I
Vous auriez peine « à me persuader, dit Pierre
Gilles, qu’il existe dans le nouveau monde des peuples mieux
gouvernés que dans celui qui nous est connu. […]
- Il vous faudrait avoir été en Utopie avec moi, avoir
vu de vos yeux leurs coutumes et leurs institutions, ainsi que j’ai
pu le faire, moi qui ai vécu plus de cinq ans dans leur pays,
que jamais je n’aurais voulu quitter si ce n’avait été
pour faire connaître cet univers nouveau.
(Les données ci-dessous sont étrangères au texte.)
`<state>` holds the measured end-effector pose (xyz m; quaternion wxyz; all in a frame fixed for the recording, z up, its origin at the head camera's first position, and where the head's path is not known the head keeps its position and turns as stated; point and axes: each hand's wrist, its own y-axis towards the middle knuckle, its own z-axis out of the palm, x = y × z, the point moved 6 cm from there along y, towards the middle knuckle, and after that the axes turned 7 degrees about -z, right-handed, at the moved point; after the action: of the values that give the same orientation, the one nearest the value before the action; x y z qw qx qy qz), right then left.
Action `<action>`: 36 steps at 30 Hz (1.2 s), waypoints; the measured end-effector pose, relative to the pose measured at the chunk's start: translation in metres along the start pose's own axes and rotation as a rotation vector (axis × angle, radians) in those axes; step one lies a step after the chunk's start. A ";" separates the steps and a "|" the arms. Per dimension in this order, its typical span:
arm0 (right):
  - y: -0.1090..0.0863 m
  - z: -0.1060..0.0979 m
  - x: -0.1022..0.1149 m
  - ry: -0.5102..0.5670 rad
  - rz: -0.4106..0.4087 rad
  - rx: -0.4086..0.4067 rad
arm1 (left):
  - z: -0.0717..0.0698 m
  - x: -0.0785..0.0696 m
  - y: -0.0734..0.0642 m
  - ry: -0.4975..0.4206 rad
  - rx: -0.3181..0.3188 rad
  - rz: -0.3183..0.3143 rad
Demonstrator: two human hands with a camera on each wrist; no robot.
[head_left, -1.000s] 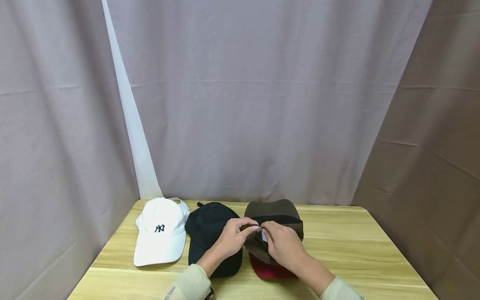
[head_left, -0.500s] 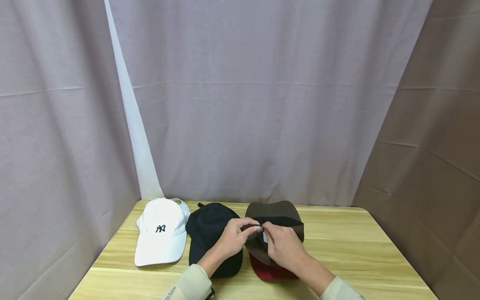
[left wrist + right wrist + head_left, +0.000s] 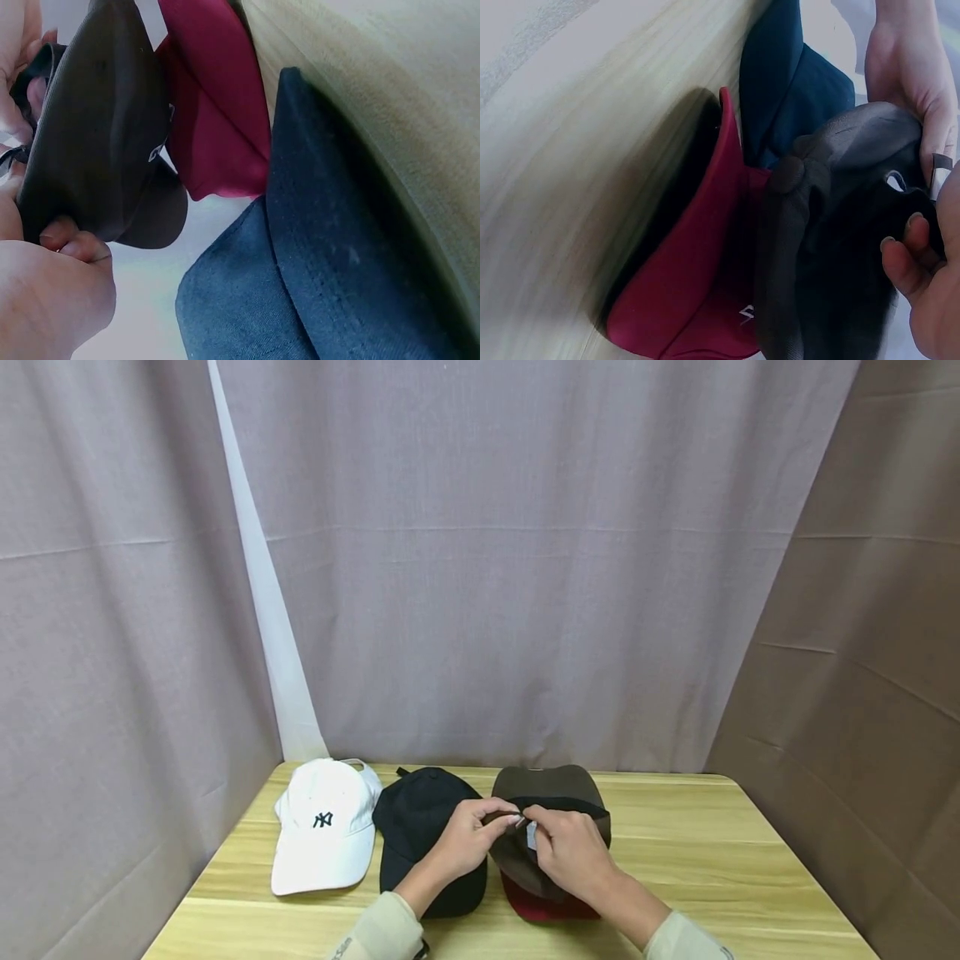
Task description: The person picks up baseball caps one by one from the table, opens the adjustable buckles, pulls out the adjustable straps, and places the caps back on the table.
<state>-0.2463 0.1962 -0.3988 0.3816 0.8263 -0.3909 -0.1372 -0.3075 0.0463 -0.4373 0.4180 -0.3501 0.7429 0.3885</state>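
Note:
A dark brown cap [image 3: 551, 779] is held above the table, its dark inside and a white label [image 3: 532, 835] facing me. My left hand [image 3: 463, 837] pinches the narrow strap at the cap's back edge between thumb and index finger. Close beside it, my right hand [image 3: 573, 852] pinches the strap's other side, fingertips almost meeting the left ones. The right wrist view shows a small strap end [image 3: 940, 169] near the fingers; its fastening is partly hidden. Beneath the brown cap lies a red cap [image 3: 543, 907], mostly covered in the head view.
A black cap [image 3: 416, 814] lies left of the red one, partly behind my left forearm. Farther left is a white cap [image 3: 322, 827] with dark lettering. All rest on a wooden table [image 3: 697, 852], with grey curtains [image 3: 525, 610] behind and at the sides.
Both hands stay at the brown cap's strap, with only small finger shifts. The right hand has turned slightly, and more of the white label shows. The other caps have not moved.

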 end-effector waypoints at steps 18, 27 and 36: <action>0.000 0.004 -0.006 0.103 0.142 0.071 | -0.003 -0.001 -0.001 0.020 0.002 0.032; 0.001 0.005 -0.005 0.101 0.018 0.176 | -0.007 0.003 0.000 0.040 -0.005 0.020; -0.001 0.008 -0.004 0.118 0.013 0.175 | -0.009 0.006 -0.001 0.056 -0.017 0.013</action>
<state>-0.2525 0.1951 -0.4052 0.3312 0.8605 -0.3837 -0.0508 -0.3122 0.0371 -0.4400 0.3917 -0.3596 0.7530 0.3876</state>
Vous confesseriez
alors n’avoir jamais vu nulle part un peuple gouverné
par de meilleures lois. […]
- Eh bien, cher Raphaël, […], décrivez-nous cette
île, nous vous en prions instamment. Ne cherchez pas à
faire court. Donnez-nous un tableau complet des cultures, des fleuves,
des villes, des hommes, des mœurs, des institutions et des lois,
enfin de tout ce qu’à votre avis nous désirons
connaître. Et sachez que nous désirons connaître
tout ce que nous ignorons.
- Il n’est rien que je fasse plus volontiers, car tout cela
m’est présent à l’esprit. Mais il nous faudra
du loisir » (1).
Le tableau, dressé par Raphaël Hythlodée, tapissera
la totalité du second livre de l’Utopie. A travers la
diversité des données topographiques et anthropologiques
qui le composent, il permettra de distinguer l’île de
toute autre terre en la rendant du même coup repérable.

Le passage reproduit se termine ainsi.